Odile Maurin, Conseillère municipale et métropolitaine de Toulouse (opposition) – PEPS 31 – le 29 septembre 2025
Communiqué
Pour des conseils municipaux représentatifs de la diversité de la population, stop au validisme en politique !
L’Observatoire du validisme en politique apporte son soutien à Odile Maurin, élue d’opposition au Conseil municipal de Toulouse, suite à l’incident ayant provoqué une interruption de séance lors du Conseil du 26 septembre 2025.

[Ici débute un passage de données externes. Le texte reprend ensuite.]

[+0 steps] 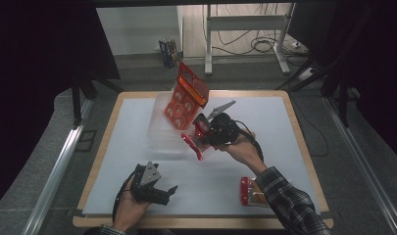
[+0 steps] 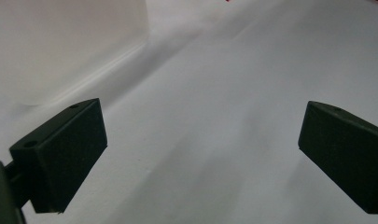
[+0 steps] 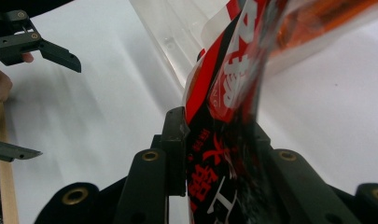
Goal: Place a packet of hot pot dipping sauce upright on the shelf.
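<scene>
My right gripper (image 1: 200, 134) is shut on a red and black snack packet (image 1: 193, 146) just right of a clear plastic bin (image 1: 159, 129) near the table's middle. In the right gripper view the packet (image 3: 228, 84) rises from between the closed jaws (image 3: 219, 135), with the bin's wall (image 3: 177, 32) beyond it. A tall orange-red package (image 1: 186, 95) stands tilted in the bin. My left gripper (image 1: 164, 188) rests low near the front left edge, open. Its jaws (image 2: 200, 149) stand wide apart over bare white table.
Another red packet (image 1: 250, 192) lies at the front right beside the right sleeve. The white table top (image 1: 284, 127) has a wooden rim. Desk legs and cables stand on the floor beyond the far edge.
</scene>
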`<state>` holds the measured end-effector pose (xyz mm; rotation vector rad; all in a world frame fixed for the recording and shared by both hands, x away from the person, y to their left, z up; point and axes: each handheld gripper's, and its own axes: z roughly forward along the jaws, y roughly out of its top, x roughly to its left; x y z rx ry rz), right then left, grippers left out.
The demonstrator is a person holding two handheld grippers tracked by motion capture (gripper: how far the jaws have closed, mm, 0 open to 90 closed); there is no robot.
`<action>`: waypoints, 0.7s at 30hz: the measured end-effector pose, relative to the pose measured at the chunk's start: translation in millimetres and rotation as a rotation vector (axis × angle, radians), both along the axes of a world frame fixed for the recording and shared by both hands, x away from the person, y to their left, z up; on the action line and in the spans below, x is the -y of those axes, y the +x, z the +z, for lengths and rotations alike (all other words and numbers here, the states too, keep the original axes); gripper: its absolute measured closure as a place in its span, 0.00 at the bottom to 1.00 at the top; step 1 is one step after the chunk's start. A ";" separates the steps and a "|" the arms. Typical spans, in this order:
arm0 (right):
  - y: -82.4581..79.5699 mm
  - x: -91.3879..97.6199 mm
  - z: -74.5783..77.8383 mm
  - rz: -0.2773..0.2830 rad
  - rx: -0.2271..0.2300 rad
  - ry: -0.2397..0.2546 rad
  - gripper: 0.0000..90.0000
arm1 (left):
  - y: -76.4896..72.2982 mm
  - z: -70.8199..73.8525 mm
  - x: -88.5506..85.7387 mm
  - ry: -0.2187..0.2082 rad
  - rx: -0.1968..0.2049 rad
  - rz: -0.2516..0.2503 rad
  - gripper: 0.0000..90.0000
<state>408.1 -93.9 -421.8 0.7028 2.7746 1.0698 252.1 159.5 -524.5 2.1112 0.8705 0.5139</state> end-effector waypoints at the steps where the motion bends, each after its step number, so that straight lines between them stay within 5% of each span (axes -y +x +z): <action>1: 0.5 -2.8 0.4 0.005 -0.002 -0.004 0.76 | 0.0 0.1 -0.1 -0.001 0.000 0.000 0.01; 21: 17.3 -49.3 5.9 0.068 0.054 -0.055 0.77 | -0.3 -0.1 -0.8 0.006 -0.001 0.004 0.01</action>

Cet épisode est l’aboutissement insupportable de plus de cinq années de mandat au cours desquelles cette élue ayant un handicap moteur et un trouble du spectre autistique a été en butte à un refus de prise en charge de ses dépenses de compensation de ses handicaps, notamment l’aide humaine pour pouvoir « prendre part » aux commissions et conseils, de la part de la municipalité.

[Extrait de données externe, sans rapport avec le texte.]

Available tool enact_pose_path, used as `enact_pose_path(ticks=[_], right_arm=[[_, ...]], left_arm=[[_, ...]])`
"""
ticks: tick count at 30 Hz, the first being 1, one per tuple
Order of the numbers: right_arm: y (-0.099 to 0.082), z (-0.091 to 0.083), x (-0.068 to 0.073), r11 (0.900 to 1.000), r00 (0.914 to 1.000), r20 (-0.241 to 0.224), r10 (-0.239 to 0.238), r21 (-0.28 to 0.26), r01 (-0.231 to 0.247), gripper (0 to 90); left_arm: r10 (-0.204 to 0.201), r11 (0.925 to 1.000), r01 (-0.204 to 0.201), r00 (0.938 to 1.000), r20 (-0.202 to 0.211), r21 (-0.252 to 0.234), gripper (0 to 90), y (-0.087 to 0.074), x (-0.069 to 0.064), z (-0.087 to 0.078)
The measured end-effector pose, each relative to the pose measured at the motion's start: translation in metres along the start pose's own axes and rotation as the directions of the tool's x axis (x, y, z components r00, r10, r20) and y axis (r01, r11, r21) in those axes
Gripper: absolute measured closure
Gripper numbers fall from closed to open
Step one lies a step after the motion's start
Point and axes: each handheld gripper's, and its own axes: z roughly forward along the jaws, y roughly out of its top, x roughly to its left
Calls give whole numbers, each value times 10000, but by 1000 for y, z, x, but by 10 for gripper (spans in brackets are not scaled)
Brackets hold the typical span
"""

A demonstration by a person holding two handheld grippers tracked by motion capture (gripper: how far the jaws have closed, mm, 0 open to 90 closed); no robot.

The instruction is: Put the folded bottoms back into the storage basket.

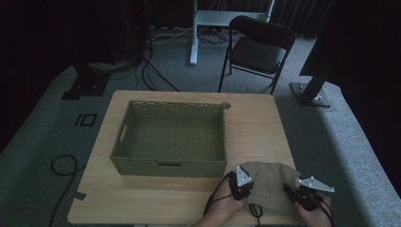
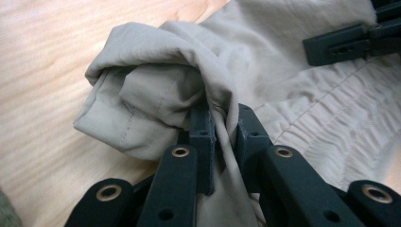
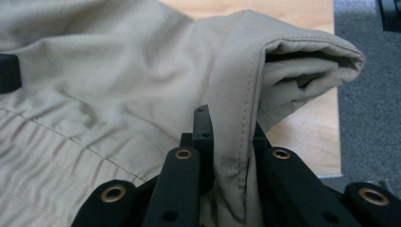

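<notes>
Both grippers are clamped on the beige garment (image 1: 268, 182) at the desk's (image 1: 255, 132) five o'clock corner: left gripper (image 2: 221, 124) on a bunched fold, right gripper (image 3: 230, 127) on a stitched hem.

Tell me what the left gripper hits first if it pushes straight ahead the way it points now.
Probably the beige garment itself: the left gripper is shut on a fold, with bunched cloth right ahead. Beyond lies bare table; depth is unclear.

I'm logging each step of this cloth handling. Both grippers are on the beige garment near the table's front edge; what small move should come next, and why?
Probably a short lift of both together. The left gripper and right gripper are each shut on a bunched fold of the beige garment, which lies on the table beside the open green basket. Raising it would free it to clear the basket wall.
</notes>
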Motion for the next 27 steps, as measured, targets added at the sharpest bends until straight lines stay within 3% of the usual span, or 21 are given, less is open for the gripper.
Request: enact_pose_path(ticks=[5, 17, 27], right_arm=[[11, -14, -1, 9992, 9996, -211, 175, -345, -183, 820], [37, -38, 0, 9937, 9979, -600, 258, -1077, -322, 822], [81, -54, 11, 9835, 9974, -716, -109, -1807, -22, 822]], left_arm=[[-141, 9992, 149, 9997, 223, -370, 823, 14, 2, -10], [-57, 9955, 91, 9993, 358, -940, 822, 46, 11, -30], [50, 9883, -12, 9997, 243, -1528, 822, 80, 28, -58]])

Cette situation est symptomatique de ce que nous dénonçons : les violences validistes induites par l’absence de financement des besoins en compensation des élu.e.s handicapé.e.s et les nombreuses barrières physiques et organisationnelles auxquelles nous devons faire face. S’ensuit une présence insuffisante d’élu.e.s handicapé.e.s à tous les échelons démocratiques, depuis les conseils municipaux au Parlement. 0,02 % d’élu.e.s handicapé.e.s !

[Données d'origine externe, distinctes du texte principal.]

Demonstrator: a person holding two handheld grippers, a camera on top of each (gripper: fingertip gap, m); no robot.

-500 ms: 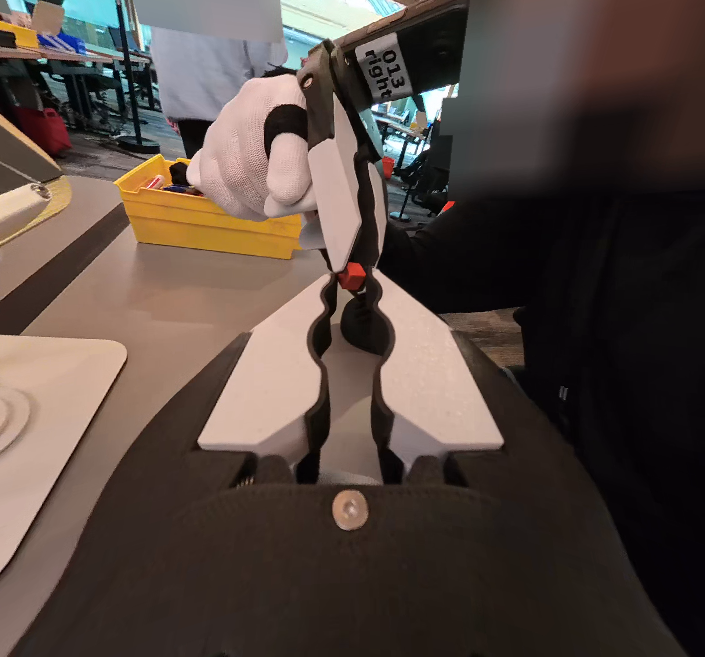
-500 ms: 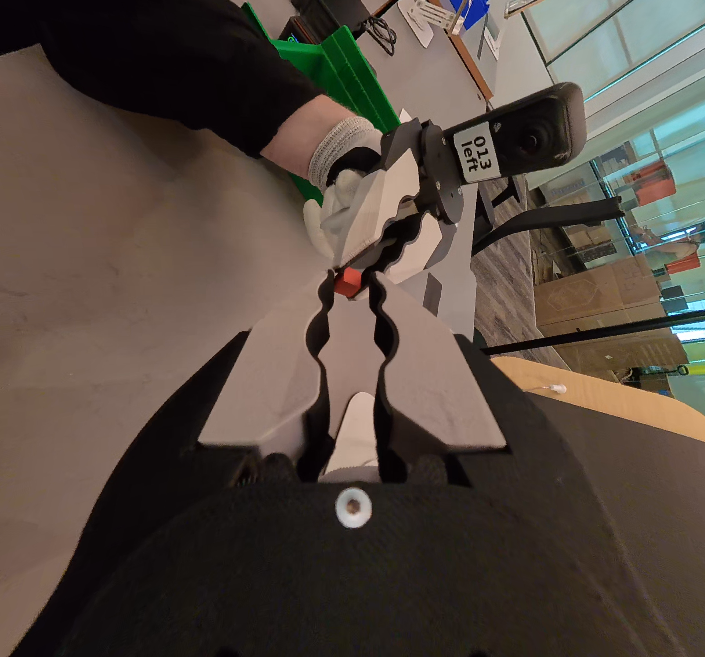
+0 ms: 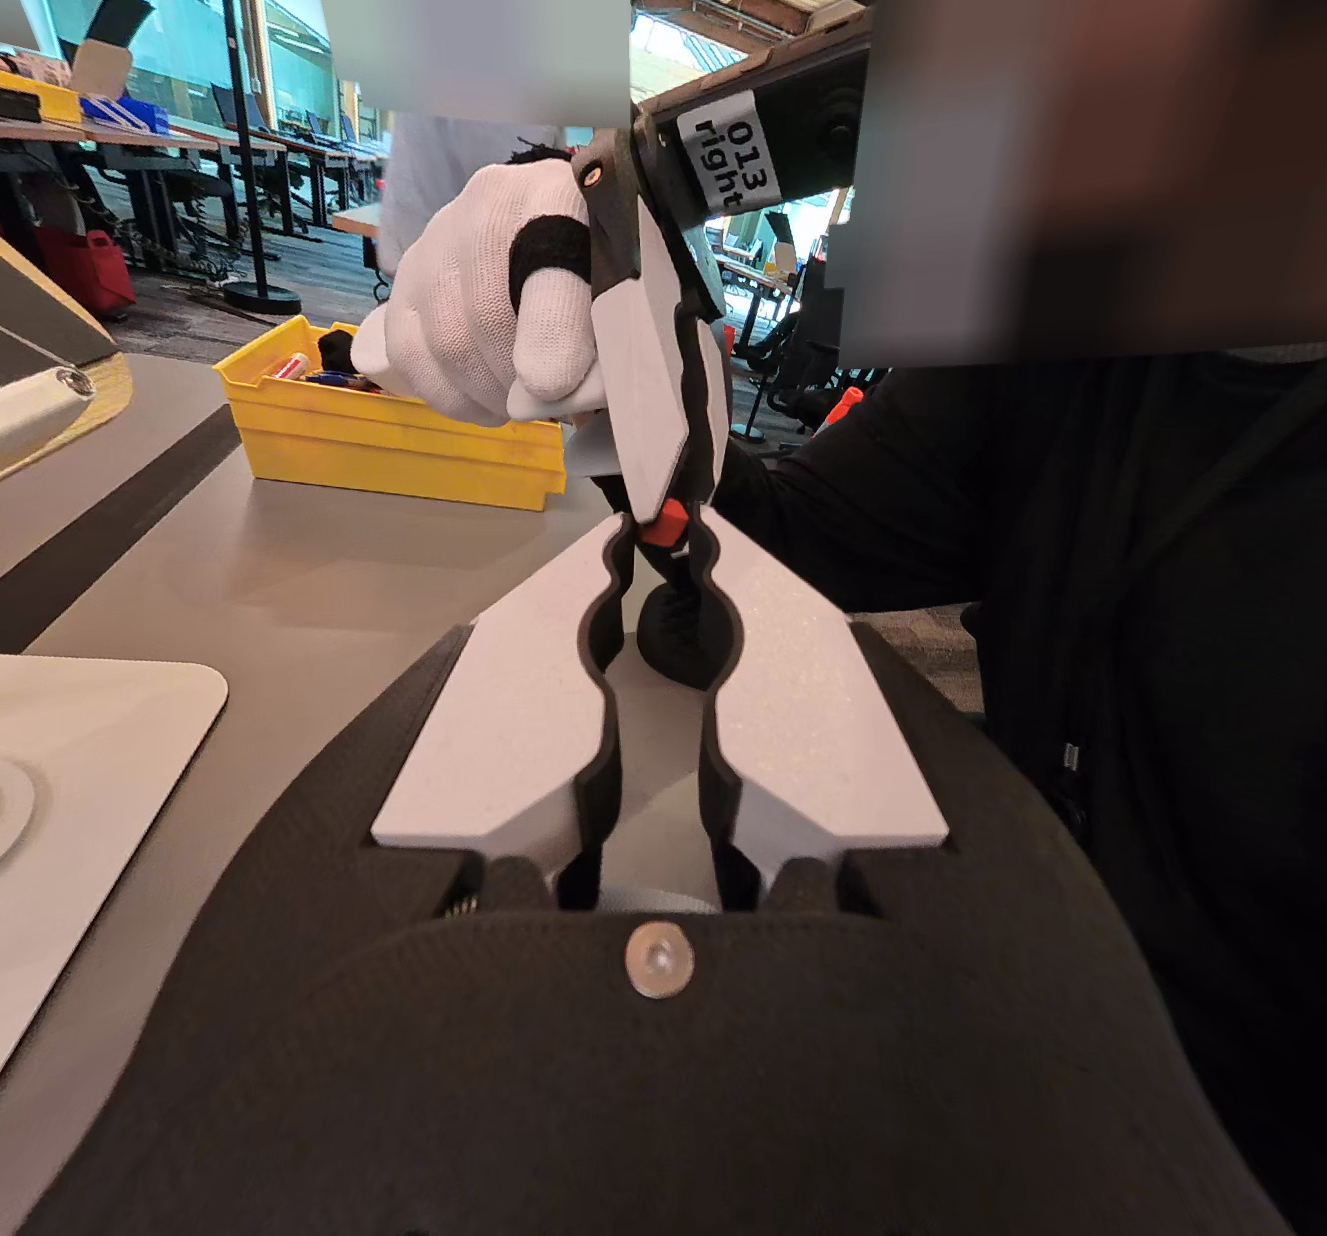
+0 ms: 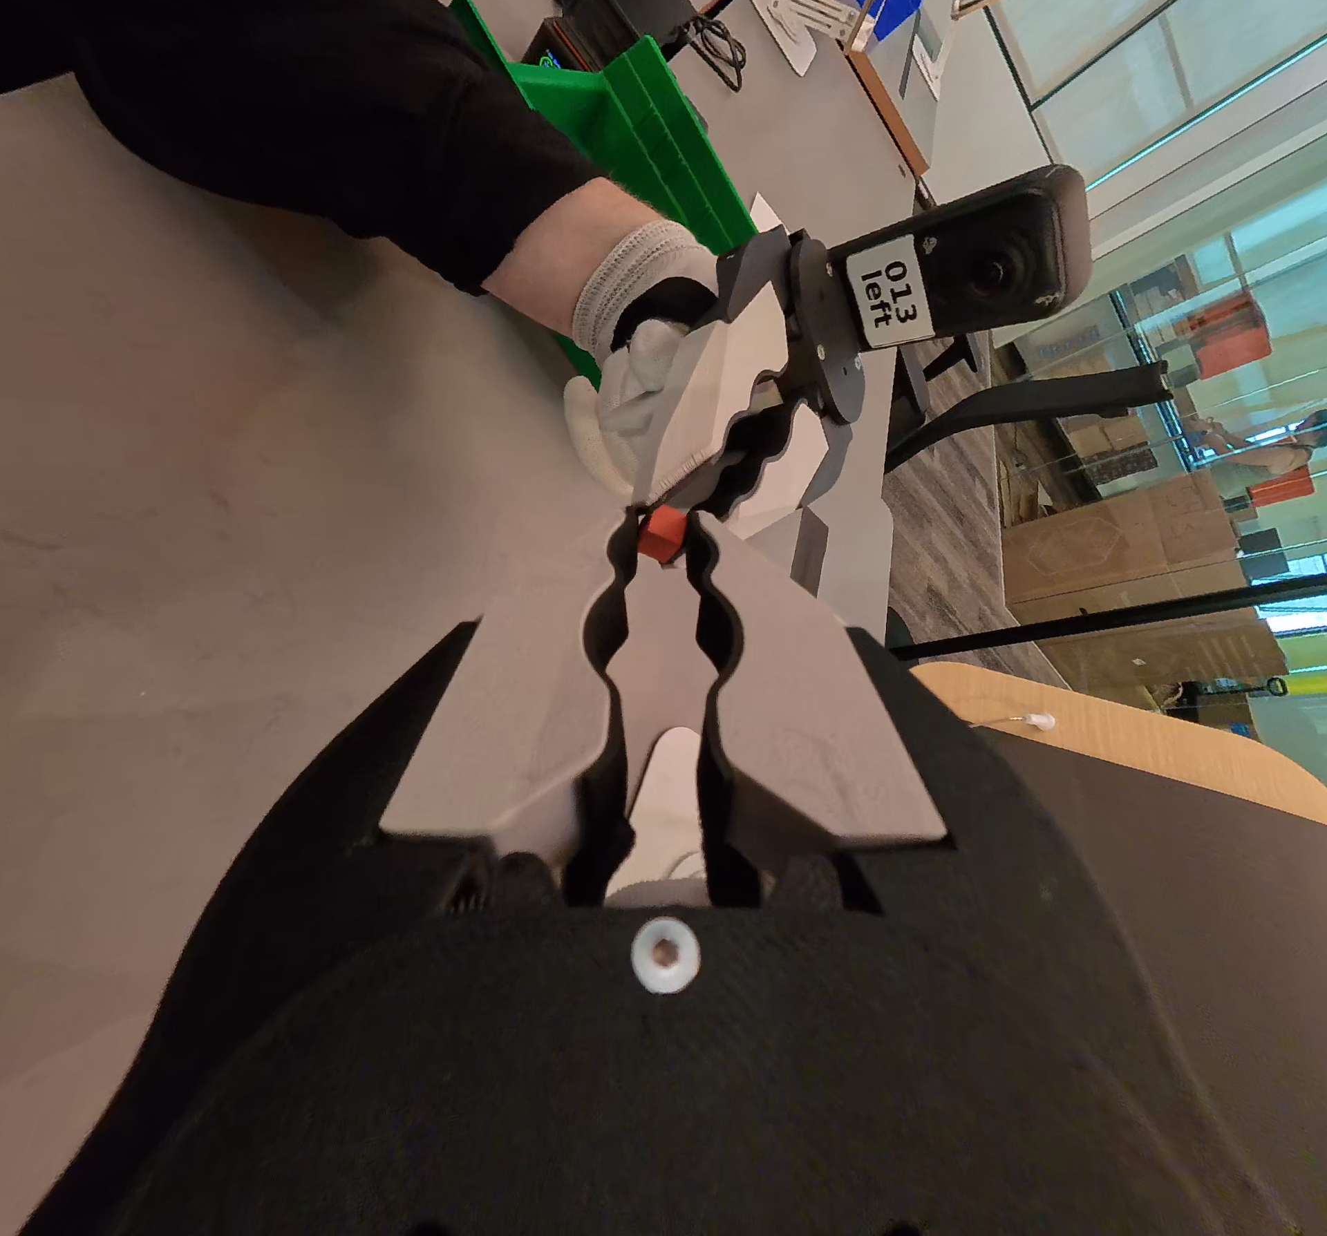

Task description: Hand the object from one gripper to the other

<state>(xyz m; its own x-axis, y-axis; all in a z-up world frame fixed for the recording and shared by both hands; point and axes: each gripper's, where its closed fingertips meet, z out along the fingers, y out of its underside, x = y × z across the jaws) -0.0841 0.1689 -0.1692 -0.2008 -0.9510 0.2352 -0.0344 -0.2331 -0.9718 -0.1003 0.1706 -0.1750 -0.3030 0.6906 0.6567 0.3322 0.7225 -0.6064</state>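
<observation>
A small red block (image 3: 664, 525) is seen above the grey table (image 3: 359, 577), at the point where both sets of fingertips meet. The left gripper (image 3: 662, 530) is closed on the block at its tips. The right gripper (image 4: 660, 532) is likewise clamped on the block, with the red face pinched between its tips. Each gripper is held by a white-gloved hand (image 3: 488, 319). A yellow bin (image 3: 388, 430) is noted on the table behind.
</observation>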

Le monde politique doit évoluer dans son fonctionnement, montrer l’exemple de la non- discrimination et d’une représentation fidèle à la composition et aux préoccupations de la société française, en écartant les auteurs et les autrices de violences validistes de ses rangs, en se formant aux luttes anti-validistes et en soutenant l’accessibilité et les moyens de compensation de tous les handicaps, que ce soit pendant les campagnes ou pendant les
mandats.
La proposition de loi en cours d’examen au Parlement sur le statut de l’élu.e doit refléter cet engagement. Nous appelons sénateurs et sénatrices à voter les évolutions législatives proposées par l’Assemblée, en s’appuyant sur nos expertises, pour permettre une meilleure prise en compte de la nécessité de financer la compensation des élu.e.s handicapé.e.s. Il faudra toutefois aller plus loin, au sein des partis comme en dehors, pour une participation réellement inclusive des citoyennes et citoyens à la vie politique et démocratique.